There are essentially two types of defaults.

 Don’t pay the debt – tell the creditors to “piss off”; or
 Inflation – printing money (digitally or otherwise).

The example of the first kind of default is when Argentina refused to pay its debts. A more recent example is when Iceland told its foreign bankers to piss off and prosecuted the bankers for fraud!

The US is the leading example of the second kind of default.

However, we must not forget that the US had defaulted before but in another way. It used to be that the US Dollar was backed by gold and anyone holding a US Dollar could demand that it be exchanged for gold at the agreed rate of US$35 per oz of gold.

Immediately after World War II, America was the creditor to the world, but after the ruinous wars in Korea and Vietnam, the US became the biggest and baddest debtor in the world to the extent that it had insufficient gold to support the US Dollar. The default was triggered by President De Gaulle of  France who on realising that there were insufficient gold in Fort Knox to back all the US$ in circulation demanded gold in exchange for the US$ France held in reserves. Initially, the gold was given to France, but President Nixon realised soon enough that should other nations follow suit, the value of the US$ would collapse as there were insufficient gold for exchange / redemption purposes.

And so in 1971, Nixon declared that US$ would no longer be redeemable in gold. From that day onwards, the US$ became a pure fiat currency. The rest of world followed the Pied Piper. Gold was referred to as the “Barbaric Relic”.

 

But, for the fact that the US being a nuclear superpower was able to compel subservience to the Dollar Emperor, the value of the dollar would have plummeted to zero or near zero! This in itself exposes the inherent flaw in the “Printing Money Theory”. It was military might that compelled countries to accept the US$ as the global reserve currency.

The End Game

The US$ confidence game was supported by two other pillars besides nuclear weapons.

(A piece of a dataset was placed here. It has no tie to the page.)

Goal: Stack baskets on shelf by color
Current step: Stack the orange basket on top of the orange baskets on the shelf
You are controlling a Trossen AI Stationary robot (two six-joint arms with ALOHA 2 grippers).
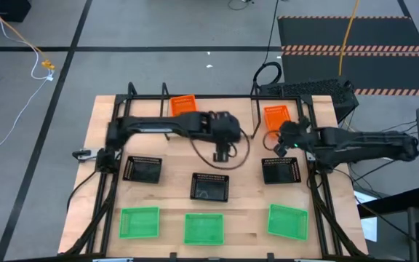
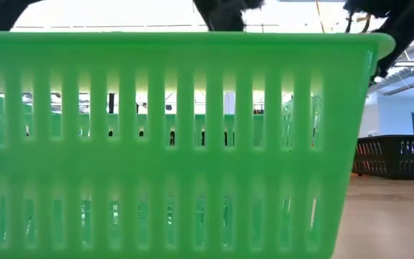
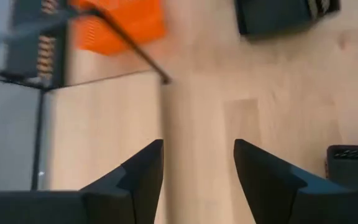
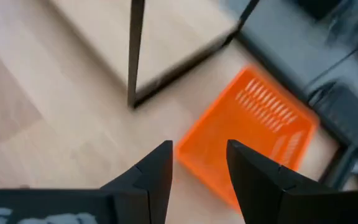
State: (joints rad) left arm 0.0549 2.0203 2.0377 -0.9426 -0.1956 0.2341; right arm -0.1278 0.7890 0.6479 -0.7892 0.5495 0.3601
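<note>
Two orange baskets stand at the table's far side: one [image 1: 183, 104] inside the black rod shelf [image 1: 255, 109], one [image 1: 276, 116] to the shelf's right. Three black baskets [image 1: 142, 169] [image 1: 210, 186] [image 1: 280, 169] sit in a middle row, and three green baskets [image 1: 139, 222] [image 1: 204, 228] [image 1: 288, 221] in the near row. My left gripper [image 1: 222, 154] hangs open over bare wood [image 3: 197, 124] at the table's middle. My right gripper [image 1: 279, 143] is open, tilted down just near of the right orange basket [image 4: 253, 137], touching nothing.
In the low view the middle green basket [image 2: 171, 144] fills the picture, with a black basket [image 2: 397, 157] behind it at the right. A shelf post [image 4: 134, 56] stands close beside my right gripper. Bare wood lies between the black row and the shelf.
</note>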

The second was the “Petro-dollar”. The US was able to impose, with the connivance of OPEC led by slavish Saudis, that oil must be traded in US$ in exchange for military protection against coups. I have in the past written exhaustively on this issue and will not repeat myself in this article.

The third was the US treasury bonds. It was touted as risk free and the best asset to own in the world. Because of the propaganda that the US can never default on its bonds, holders of US$ were seduced to participate in the financial con game. The psychology behind this gambit is simple. It preys on the human nature of greed and the misperception of “easy money”.

The tag-line was and still is “Just invest in US$ to earn safe and easy returns”.

Today the world is drowning in a cesspool of US$100 trillion of debt. US$ toilet paper is floating and circulating everywhere and soon enough, it will only take someone and or a country to declare that the US Emperor has no clothes to trigger the collapse of the US$ financial system.

When that happens, and it will be soon, no amount of US$ bills printed in whatever denomination would be accepted as payment for goods and services and in settlement of debts! The threat of nuclear wars by the US
and Israel ring hollow. If Iran is not intimidated what more Russia and China who themselves are nuclear powers.

The beginning of the end of the present system is already taking place as several countries have begun to trade in currencies other than the US$. The tide will turn when oil is no longer traded in US$. It is as simple as that!

The “Printing Money Theory” would be buried for good. I am not sure whether it would Rest in Peace (RIP) or Rest in Shame (RIS).